El primer ministro húngaro, Viktor Orbán, predijo que la Unión Europea se desintegraría por sí sola debido al caos de liderazgo y, durante una conferencia de prensa el lunes, afirmó que Bruselas pretendía cortar el suministro energético ruso a Hungría.
Orbán rechazó la posibilidad de que Hungría abandonara la UE, alegando que el país carecía del tamaño suficiente para tomar una decisión sensata. Sin embargo, enfatizó que el futuro de Hungría reside en el bloque y la OTAN, pero con una política exterior y económica soberana.

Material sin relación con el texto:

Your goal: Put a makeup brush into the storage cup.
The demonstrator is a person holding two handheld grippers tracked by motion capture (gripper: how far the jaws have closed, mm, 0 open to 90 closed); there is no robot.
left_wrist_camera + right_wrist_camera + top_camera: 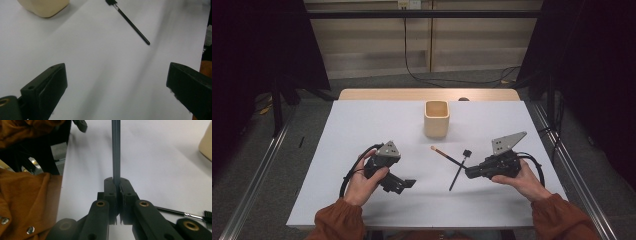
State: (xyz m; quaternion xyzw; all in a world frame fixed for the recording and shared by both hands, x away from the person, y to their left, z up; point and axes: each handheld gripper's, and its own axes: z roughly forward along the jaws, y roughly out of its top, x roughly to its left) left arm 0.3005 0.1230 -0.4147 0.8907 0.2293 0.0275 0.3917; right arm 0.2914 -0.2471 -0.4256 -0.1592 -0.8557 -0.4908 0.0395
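Note:
My right gripper [468, 172] [117, 181] lies low at the table's right, pointing left. It is shut on the end of a thin dark brush handle [446, 155] [115, 150], whose tan tip points toward the beige cup [436, 118]. A second black brush [458, 172] [131, 23] [175, 212] with a square head lies flat just in front of the right jaws, crossing under the held handle. My left gripper [404, 184] [116, 72] rests at the table's left with its jaws wide open, nothing between them.
The white table top [362, 125] has bare room at the left and along the front. A corner of the cup [45, 7] stands beyond the left jaws. Metal rails run along both sides of the table, and cables lie on the floor behind.

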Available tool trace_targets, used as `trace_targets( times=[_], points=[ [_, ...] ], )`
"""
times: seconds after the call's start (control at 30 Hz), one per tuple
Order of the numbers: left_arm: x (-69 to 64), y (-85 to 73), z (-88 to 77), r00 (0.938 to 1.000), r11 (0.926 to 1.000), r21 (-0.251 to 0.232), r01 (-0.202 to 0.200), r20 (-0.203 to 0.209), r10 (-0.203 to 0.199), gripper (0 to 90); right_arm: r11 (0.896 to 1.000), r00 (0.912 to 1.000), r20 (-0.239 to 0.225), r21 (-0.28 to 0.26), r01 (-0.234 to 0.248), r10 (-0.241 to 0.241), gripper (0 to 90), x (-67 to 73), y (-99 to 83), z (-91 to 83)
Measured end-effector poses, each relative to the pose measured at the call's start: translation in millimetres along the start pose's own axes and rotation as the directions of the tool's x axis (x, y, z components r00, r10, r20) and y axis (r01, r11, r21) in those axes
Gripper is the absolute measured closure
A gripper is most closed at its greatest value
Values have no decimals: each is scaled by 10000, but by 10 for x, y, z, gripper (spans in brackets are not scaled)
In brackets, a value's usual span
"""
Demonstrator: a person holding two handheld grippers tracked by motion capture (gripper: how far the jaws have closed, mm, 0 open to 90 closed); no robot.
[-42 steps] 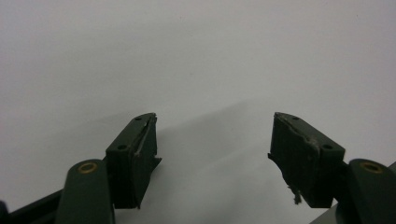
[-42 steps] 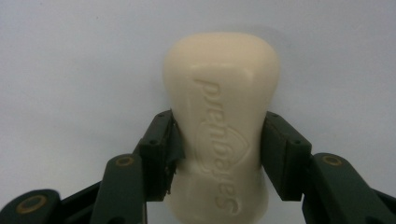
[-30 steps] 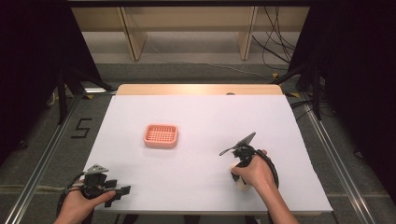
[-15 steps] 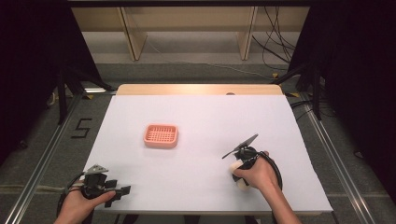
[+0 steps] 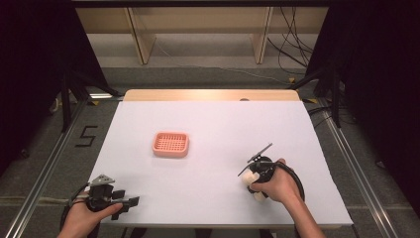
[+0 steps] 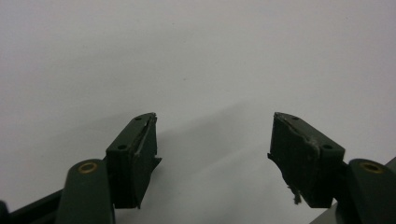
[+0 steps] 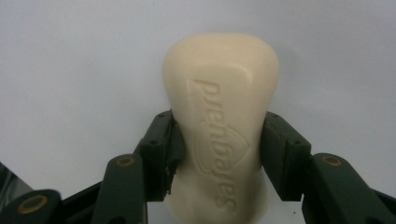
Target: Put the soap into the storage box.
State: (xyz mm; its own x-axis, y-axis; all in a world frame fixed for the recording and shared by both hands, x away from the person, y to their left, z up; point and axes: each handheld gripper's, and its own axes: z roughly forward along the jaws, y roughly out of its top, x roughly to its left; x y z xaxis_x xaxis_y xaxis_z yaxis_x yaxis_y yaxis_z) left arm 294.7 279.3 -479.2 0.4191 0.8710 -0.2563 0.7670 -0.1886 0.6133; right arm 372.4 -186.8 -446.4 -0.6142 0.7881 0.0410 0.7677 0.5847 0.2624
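One smooth (embossed, perhaps waxy) soap bar (image 7: 222, 126)

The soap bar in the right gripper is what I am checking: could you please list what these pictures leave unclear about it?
- Soap bar, right gripper view: its near end is cut off by the bottom edge.
- Its underside: hidden in the right gripper view by the bar itself.
- High view: the right hand and right gripper cover most of it.
- Pink tray, high view: too small to tell what its grid is.

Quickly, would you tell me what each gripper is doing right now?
Left gripper: open, empty.
Right gripper: shut on the soap bar.
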Motion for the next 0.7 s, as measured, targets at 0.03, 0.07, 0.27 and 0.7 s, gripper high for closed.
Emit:
trace_targets(
  times=[0.03, 0.07, 0.27, 0.7],
  points=[
    [0, 0, -1, 10000, 10000, 8, -16, 4, 16, 317, 10000, 9998, -175, 38, 51, -50, 506, -1, -1, -7],
    [1, 2, -6, 10000, 10000, 75, -30, 50, 30, 317, 9999, 9998, -166, 117, 118, -116, 506, -9, -2, -8],
    [0, -4, -11, 9998, 9999, 30, -156, 117, 156, 317, 9997, 9995, -266, 158, -161, 165, 506, -72, -3, -53],
    [-25, -11, -23, 9994, 9995, -263, -170, 311, 178, 319, 9946, 9946, -275, 254, 1007, -1000, 506, -132, 13, -127]
  ],
)
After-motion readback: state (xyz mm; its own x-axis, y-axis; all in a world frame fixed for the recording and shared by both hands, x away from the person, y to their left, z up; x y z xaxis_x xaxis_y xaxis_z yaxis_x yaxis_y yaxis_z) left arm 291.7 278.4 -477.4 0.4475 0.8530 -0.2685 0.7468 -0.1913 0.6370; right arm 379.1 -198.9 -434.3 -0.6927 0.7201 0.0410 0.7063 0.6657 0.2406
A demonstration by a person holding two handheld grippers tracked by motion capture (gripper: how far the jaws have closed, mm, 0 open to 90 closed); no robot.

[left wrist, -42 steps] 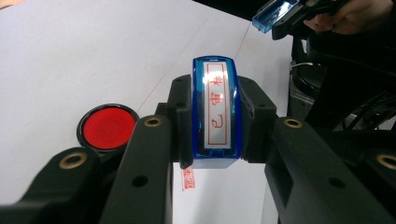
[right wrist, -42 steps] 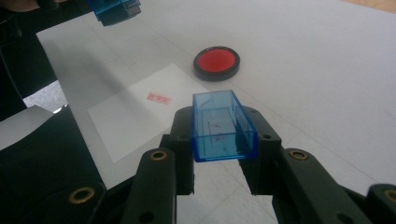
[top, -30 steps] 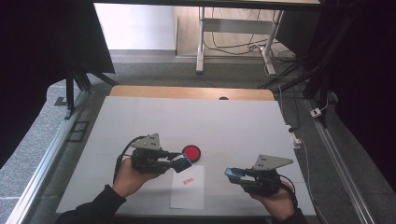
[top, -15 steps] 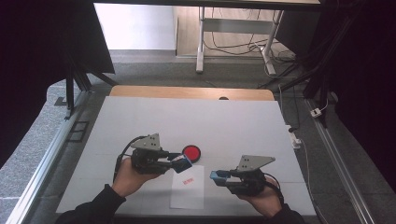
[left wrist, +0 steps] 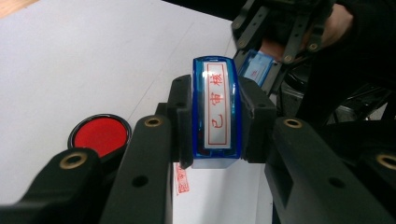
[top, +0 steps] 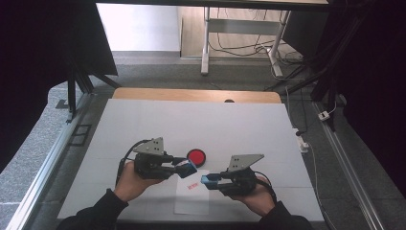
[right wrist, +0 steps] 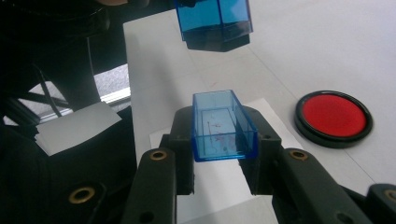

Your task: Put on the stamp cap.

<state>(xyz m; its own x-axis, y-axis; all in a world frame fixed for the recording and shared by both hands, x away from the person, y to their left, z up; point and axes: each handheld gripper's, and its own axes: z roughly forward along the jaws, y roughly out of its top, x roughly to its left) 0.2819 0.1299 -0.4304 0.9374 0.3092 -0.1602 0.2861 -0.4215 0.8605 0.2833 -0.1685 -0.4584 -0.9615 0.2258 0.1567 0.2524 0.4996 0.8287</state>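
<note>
My left gripper (left wrist: 217, 122) is shut on a blue stamp (left wrist: 216, 88) with red characters on its white label, held just above the table. In the high view the left gripper (top: 187, 168) points right, over the top edge of a white paper sheet (top: 191, 200) that bears a red stamp mark (top: 193, 186). My right gripper (right wrist: 223, 136) is shut on a clear blue cap (right wrist: 219, 122), its open side facing the stamp (right wrist: 214, 21) a short way ahead. The right gripper (top: 209, 180) points left, close to the stamp, not touching it. A round red ink pad (top: 197, 156) lies just behind both.
The white table top (top: 158, 124) ends in a wooden strip (top: 191, 95) at the far side. A cable and plug (top: 301, 139) lie at the right edge. A small stack of white slips (right wrist: 74, 126) shows beyond the table's near edge.
The right gripper has carried the blue cap leftward and slightly down, closing on the stamp. The left gripper and the stamp have stayed where they were.
</note>
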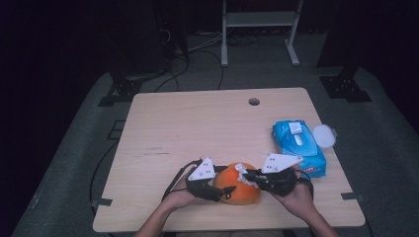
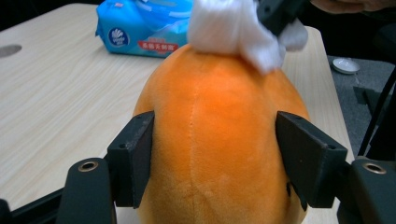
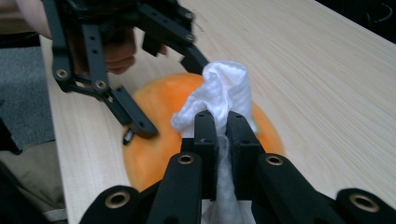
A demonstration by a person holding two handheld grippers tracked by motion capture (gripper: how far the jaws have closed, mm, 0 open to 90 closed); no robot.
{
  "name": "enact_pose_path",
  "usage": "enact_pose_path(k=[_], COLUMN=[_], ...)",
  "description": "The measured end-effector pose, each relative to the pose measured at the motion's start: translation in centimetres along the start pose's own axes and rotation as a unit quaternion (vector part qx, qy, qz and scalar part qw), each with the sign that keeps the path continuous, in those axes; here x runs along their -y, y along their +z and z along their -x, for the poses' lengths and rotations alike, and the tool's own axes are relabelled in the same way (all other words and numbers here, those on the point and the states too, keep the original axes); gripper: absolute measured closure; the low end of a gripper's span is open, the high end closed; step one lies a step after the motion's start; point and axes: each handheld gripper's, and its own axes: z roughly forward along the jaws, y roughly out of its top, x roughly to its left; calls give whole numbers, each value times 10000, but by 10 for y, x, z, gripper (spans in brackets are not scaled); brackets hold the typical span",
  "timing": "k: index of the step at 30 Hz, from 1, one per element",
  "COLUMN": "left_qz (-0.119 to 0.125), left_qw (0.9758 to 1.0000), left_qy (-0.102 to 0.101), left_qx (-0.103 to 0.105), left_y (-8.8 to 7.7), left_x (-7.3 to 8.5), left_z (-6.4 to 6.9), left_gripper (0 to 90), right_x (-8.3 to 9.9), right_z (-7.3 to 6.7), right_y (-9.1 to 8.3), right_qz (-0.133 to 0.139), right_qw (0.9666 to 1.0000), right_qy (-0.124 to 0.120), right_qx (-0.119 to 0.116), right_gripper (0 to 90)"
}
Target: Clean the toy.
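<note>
Evidently left tongs [image 1: 223,193] clamped orange plush ball [image 2: 219,140] to steady it on tabletop [image 1: 197,128]; right tongs [image 3: 223,122] pinched white wipe [image 3: 224,88], pressing for wiping.

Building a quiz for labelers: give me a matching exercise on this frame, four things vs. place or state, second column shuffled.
Things:
1. orange plush
2. white wipe
3. wipes pack
4. round lid

Place or state:
A. at the table's right edge, beside the pack
B. pinched in the right gripper
C. between the left gripper's jaws
D. blue, lying right of the plush

Pairs: 1-C, 2-B, 3-D, 4-A
</note>
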Motion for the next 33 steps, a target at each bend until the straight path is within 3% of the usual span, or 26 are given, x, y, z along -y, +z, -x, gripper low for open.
enact_pose_path(k=[5,7,10,12,16,19,23,26,30,33], left_qz=[-5,-10,19,-9,48,12,46,59,74,54], left_qw=[9998,9997,9994,9996,9996,9996,9991,9992,9987,9982], left_qy=[-204,-242,-330,-284,-254,-278,-413,-398,-509,-597], left_qx=[55,52,56,43,72,51,53,64,34,-2], left_y=[-4,-5,-5,-4,-1,-3,-5,-4,-1,-2], left_x=[5,6,8,7,7,8,9,9,10,12], left_z=[-8,-10,-12,-10,-8,-10,-13,-13,-15,-18], left_gripper=[317,314,311,305,302,302,301,301,293,291], right_x=[14,17,21,20,10,6,13,20,17,12], right_z=[21,25,28,27,12,5,16,18,11,-3], right_y=[-14,-19,-19,-17,-10,-2,-7,-11,-7,2], right_qz=[35,22,67,103,180,25,27,30,14,-37], right_qw=[9990,9987,9978,9977,9987,9998,9994,9990,9994,9997], right_qy=[435,476,659,672,425,164,335,447,349,141], right_qx=[125,181,20,-51,-202,-62,36,-13,-10,-172], right_gripper=[833,833,833,833,834,833,834,833,833,833])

Afirmó: “La pertenencia a la UE es una oportunidad importante, pero si nos quedáramos atrapados en este bloque único, nos lo perderíamos. Es lógico tener las mejores relaciones posibles con todos los bloques, incluidos Estados Unidos, Rusia, China, el mundo árabe y el mundo turco”.
Orbán se ha enfrentado repetidamente con Bruselas por preocupaciones sobre el Estado de derecho, ha bloqueado el apoyo de la UE a Ucrania y ha mantenido vínculos con Moscú a pesar de la guerra abierta de Rusia, que ya se acerca a su cuarto año. La UE ha retenido miles de millones de euros en financiación debido a la preocupación por el retroceso democrático en Hungría.